### Work instruction:
Read through the listing below and copy each line in which the word "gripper" occurs.
***** Source data
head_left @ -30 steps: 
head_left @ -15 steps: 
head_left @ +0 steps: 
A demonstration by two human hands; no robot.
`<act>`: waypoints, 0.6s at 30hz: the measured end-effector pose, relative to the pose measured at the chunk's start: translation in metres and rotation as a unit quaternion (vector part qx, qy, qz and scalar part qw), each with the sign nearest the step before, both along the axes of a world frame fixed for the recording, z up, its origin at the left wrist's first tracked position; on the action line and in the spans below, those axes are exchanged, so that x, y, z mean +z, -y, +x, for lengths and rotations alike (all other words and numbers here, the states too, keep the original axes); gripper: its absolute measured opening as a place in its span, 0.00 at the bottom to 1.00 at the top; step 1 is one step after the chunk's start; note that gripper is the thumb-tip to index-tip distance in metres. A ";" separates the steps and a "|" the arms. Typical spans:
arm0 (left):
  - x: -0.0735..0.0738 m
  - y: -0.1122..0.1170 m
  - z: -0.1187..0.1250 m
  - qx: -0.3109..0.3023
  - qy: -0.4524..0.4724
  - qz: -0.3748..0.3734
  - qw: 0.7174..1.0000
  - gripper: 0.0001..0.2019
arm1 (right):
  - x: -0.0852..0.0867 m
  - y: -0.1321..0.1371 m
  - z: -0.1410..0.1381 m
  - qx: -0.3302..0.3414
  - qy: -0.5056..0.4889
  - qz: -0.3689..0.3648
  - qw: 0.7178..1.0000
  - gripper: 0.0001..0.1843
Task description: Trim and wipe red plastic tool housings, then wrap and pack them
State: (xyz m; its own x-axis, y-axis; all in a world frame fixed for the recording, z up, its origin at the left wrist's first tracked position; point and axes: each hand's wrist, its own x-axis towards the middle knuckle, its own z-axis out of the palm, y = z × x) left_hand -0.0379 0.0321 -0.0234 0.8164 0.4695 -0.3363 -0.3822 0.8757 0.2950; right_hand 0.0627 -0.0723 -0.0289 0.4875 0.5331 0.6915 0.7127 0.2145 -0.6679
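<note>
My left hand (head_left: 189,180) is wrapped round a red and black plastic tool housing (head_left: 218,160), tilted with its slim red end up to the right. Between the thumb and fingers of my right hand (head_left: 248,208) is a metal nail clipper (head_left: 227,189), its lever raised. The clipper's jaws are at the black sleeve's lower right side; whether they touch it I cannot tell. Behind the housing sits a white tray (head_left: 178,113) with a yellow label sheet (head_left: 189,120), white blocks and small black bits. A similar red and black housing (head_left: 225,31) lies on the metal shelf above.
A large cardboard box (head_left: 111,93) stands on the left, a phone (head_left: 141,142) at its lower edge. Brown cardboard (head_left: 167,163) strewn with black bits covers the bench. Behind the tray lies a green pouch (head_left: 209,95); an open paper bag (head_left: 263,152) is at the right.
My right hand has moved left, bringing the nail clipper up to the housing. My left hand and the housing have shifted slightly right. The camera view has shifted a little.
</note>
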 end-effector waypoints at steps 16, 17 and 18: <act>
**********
### Answer space:
`<act>`: waypoints, 0.6s at 30hz: the measured end-effector pose, relative to the pose measured at the chunk's start: translation in metres and rotation as a unit quaternion (vector part qx, qy, qz and scalar part qw), each with the sign nearest the step before, both along the axes of a world frame fixed for the recording, z up, its origin at the left wrist's first tracked position; on the action line and in the spans below, those axes are exchanged, so that x, y, z mean +z, -y, +x, for lengths and rotations alike (all other words and numbers here, the states too, keep the original axes); gripper: its absolute measured opening as a place in its span, 0.00 at the bottom to 1.00 at the top; step 1 is one step after the chunk's start; note that gripper is the thumb-tip to index-tip distance in metres. A ";" separates the steps and a "|" the arms. Typical spans:
  - gripper: 0.0001..0.2019
  - gripper: 0.0001..0.1843

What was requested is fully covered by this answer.